This week marked the fifteenth anniversary of the US invasion of Iraq. Nicholas Kristof usefully reminds us of the catastrophic consequences of that decision, for the Iraqi people and for the Middle East, as well as its costs to the US in human lives and dollars. The invasion was “one of the most cataclysmic, expensive and idiotic blunders of the last half-century.”
I agree, but I can’t help pointing out what Kristof didn’t say about the war on Iraq: It was a blatant act of aggression, a gross violation of international law. It was an unprovoked attack on a country ruled by a terrible tyrant but which posed no credible threat to the United States, or, really, to any other country. It could only have been executed on the assumption—implicit but widespread in this country–that the United States of America is above international law, or maybe is international law.

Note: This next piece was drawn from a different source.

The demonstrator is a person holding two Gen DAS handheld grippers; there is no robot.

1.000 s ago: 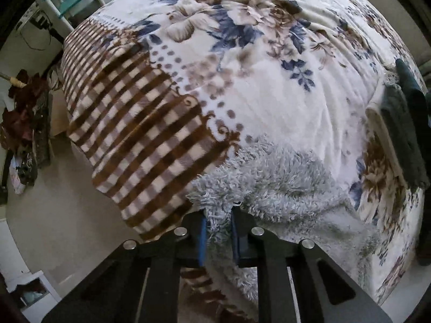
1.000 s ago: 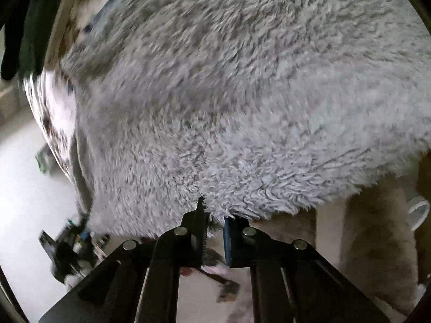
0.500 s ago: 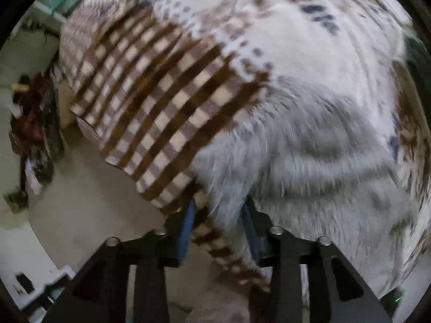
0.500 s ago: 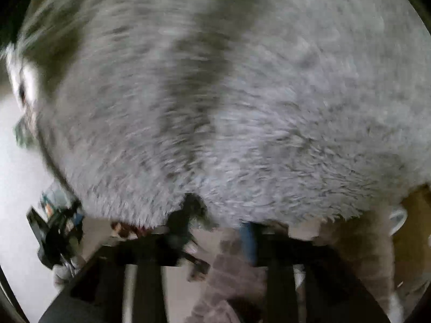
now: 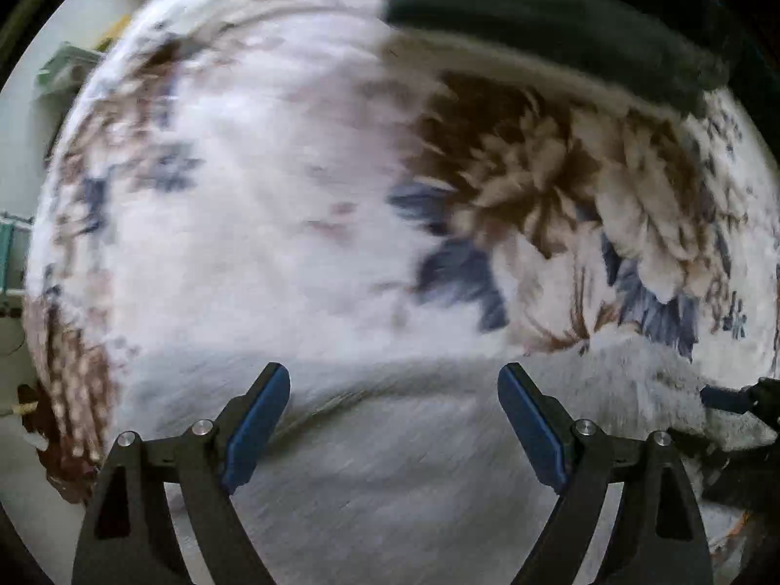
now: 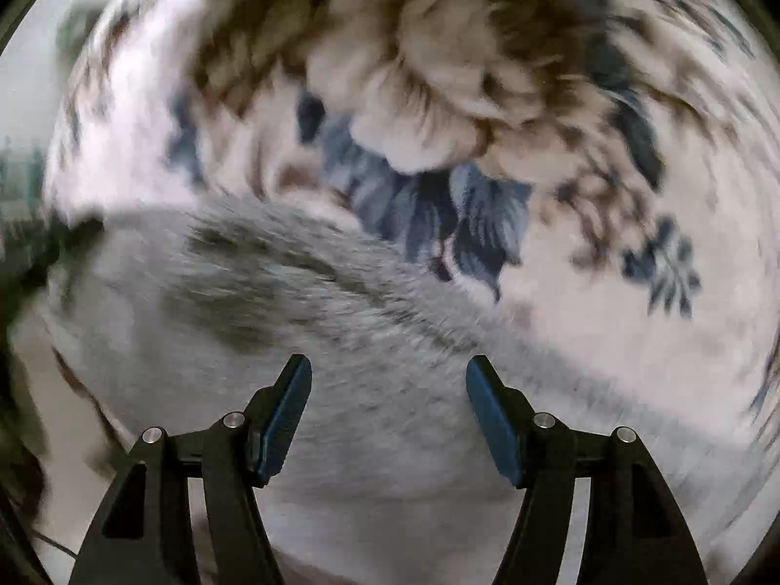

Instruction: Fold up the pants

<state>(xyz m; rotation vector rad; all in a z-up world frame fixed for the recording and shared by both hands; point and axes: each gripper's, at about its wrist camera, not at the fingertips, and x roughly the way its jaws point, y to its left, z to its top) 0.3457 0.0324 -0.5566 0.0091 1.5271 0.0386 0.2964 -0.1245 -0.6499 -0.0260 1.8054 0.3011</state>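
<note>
Both the left gripper (image 5: 394, 419) and right gripper (image 6: 389, 412) gape wide, empty, above fluffy grey pants (image 6: 302, 341) (blurred) on the floral-blanketed bed (image 5: 273, 204).

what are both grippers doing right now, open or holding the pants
left gripper: open, holding nothing, over the grey fleece pants.
right gripper: open, holding nothing, pants below its fingers.

home bedroom, floral bed blanket (image 5: 273, 224)
</note>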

I don’t think Kristof’s omission was entirely accidental. Back in 2003, he opposed the Bush-Cheney invasion plans on strictly practical grounds. (“There’s no moral tenet that makes me oppose invasion.”) Even though he doesn’t say so in so many words, he evidently shares the belief that we are an exceptional nation that need not be subject to the legal and moral constraints the international order imposes on “ordinary” countries. We need to challenge and debate that fundamental belief no less than we need to debate the wisdom of any particular act of war.